The lines below starting at the line containing "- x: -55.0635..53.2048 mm" and ending at the line containing "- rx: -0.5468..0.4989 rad" are to be repeated exactly, with both ends kept and nothing else added.
(SUPPLIED MATERIAL)
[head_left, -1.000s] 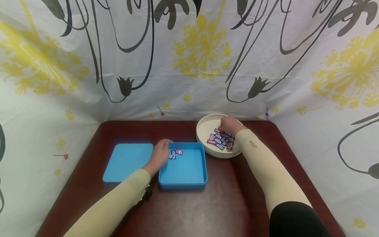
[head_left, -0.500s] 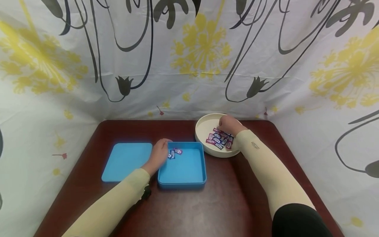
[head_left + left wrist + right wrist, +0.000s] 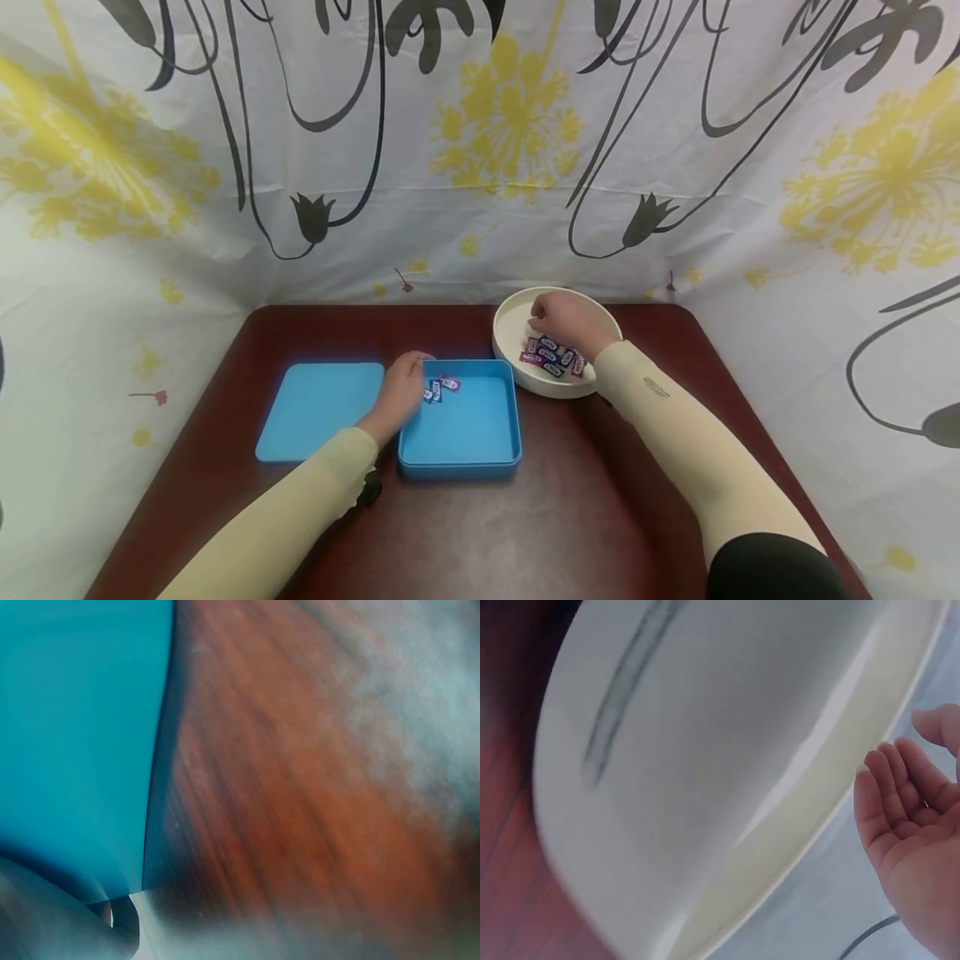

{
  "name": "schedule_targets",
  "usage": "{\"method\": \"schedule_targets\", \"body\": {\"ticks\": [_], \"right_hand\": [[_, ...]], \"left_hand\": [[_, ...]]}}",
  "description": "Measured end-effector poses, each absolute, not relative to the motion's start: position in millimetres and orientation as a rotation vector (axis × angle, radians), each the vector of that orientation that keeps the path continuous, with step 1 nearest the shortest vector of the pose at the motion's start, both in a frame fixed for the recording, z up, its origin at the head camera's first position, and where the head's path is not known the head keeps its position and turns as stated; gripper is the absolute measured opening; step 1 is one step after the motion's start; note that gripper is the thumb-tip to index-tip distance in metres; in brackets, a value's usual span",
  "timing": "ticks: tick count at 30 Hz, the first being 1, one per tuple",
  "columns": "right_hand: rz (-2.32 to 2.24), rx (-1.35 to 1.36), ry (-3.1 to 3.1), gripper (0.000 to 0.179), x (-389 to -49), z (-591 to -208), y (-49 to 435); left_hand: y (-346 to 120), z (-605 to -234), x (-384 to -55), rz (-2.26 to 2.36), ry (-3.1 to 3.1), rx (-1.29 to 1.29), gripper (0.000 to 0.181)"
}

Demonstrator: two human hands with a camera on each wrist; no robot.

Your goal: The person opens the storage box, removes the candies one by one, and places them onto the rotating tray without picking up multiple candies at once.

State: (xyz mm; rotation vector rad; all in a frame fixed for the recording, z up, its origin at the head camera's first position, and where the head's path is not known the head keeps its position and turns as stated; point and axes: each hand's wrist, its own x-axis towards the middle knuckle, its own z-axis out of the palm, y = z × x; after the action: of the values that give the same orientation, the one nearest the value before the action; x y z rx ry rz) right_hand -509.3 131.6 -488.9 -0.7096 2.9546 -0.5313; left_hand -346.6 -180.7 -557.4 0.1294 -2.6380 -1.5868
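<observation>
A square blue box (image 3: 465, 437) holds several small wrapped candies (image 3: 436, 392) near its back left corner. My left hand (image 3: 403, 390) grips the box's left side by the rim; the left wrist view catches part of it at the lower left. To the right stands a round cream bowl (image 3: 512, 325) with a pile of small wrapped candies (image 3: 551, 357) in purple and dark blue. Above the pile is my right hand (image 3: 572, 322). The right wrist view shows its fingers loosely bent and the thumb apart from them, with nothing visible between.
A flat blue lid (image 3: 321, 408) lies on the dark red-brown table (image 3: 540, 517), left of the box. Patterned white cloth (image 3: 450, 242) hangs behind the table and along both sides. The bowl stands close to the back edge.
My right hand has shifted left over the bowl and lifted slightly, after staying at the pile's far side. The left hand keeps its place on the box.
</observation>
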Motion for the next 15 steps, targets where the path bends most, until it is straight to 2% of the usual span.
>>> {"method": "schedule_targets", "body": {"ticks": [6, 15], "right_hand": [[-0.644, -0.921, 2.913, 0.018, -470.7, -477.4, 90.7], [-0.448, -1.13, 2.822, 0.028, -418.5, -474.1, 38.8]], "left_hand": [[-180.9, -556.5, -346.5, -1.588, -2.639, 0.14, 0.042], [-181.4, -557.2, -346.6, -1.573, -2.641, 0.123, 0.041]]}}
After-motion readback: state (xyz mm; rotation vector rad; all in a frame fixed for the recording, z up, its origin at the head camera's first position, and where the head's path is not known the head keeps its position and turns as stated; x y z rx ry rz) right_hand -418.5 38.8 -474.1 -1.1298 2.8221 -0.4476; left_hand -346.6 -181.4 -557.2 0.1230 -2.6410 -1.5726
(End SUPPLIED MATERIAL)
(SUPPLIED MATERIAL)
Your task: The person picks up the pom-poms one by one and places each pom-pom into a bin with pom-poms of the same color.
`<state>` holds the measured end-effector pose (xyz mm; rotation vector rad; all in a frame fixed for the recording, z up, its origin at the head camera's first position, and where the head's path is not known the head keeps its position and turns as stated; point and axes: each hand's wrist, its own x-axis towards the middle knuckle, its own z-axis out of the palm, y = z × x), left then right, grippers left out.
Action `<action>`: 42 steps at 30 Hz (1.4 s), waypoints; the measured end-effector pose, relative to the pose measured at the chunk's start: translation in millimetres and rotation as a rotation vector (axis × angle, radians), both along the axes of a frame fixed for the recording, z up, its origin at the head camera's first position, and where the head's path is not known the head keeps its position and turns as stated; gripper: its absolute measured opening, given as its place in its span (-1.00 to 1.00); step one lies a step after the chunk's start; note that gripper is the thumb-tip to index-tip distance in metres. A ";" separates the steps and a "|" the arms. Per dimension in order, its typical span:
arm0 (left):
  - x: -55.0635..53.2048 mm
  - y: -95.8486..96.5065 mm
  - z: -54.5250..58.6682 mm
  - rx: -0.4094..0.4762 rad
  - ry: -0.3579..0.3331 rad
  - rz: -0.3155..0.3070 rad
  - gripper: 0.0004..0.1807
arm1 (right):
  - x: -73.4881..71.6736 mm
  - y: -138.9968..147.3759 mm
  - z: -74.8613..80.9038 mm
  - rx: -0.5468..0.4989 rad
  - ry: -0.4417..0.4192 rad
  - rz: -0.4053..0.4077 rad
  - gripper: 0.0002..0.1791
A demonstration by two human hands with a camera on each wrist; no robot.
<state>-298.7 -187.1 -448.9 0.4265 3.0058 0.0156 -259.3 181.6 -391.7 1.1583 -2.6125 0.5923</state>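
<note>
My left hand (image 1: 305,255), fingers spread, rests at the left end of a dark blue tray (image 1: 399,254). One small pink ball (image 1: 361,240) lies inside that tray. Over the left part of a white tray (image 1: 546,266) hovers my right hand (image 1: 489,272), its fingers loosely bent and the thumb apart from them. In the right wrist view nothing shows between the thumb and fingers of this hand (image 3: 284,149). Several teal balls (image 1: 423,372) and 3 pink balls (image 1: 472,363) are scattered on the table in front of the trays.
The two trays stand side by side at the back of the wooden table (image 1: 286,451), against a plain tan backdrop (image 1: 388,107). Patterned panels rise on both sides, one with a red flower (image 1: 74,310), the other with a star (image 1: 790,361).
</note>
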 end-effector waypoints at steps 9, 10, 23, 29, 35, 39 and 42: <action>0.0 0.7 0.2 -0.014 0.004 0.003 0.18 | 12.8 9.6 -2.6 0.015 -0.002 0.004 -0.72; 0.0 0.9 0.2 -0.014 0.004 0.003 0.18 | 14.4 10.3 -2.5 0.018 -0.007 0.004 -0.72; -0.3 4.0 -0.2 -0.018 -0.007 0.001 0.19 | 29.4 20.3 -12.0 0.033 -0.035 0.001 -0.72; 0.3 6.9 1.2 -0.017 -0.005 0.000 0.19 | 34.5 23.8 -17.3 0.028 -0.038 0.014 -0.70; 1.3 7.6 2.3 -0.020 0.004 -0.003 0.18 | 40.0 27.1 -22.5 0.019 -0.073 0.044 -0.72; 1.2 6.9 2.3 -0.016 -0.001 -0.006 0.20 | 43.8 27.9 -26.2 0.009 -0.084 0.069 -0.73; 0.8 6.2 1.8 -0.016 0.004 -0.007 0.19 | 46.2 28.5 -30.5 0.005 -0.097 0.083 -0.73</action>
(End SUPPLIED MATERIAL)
PROBLEM SOLUTION>
  - x: -55.0635..53.2048 mm
  - y: -95.8486..96.5065 mm
  - z: -54.5250..58.6682 mm
  - rx: -0.4094..0.4762 rad
  - ry: -0.3579..0.3331 rad
  - rz: -0.3155..0.3070 rad
  - gripper: 0.0004..0.1807
arm1 (right):
  - x: -73.4881..71.6736 mm
  - y: -138.9968..147.3759 mm
  - z: -74.8613..80.9038 mm
  - rx: -0.5468..0.4989 rad

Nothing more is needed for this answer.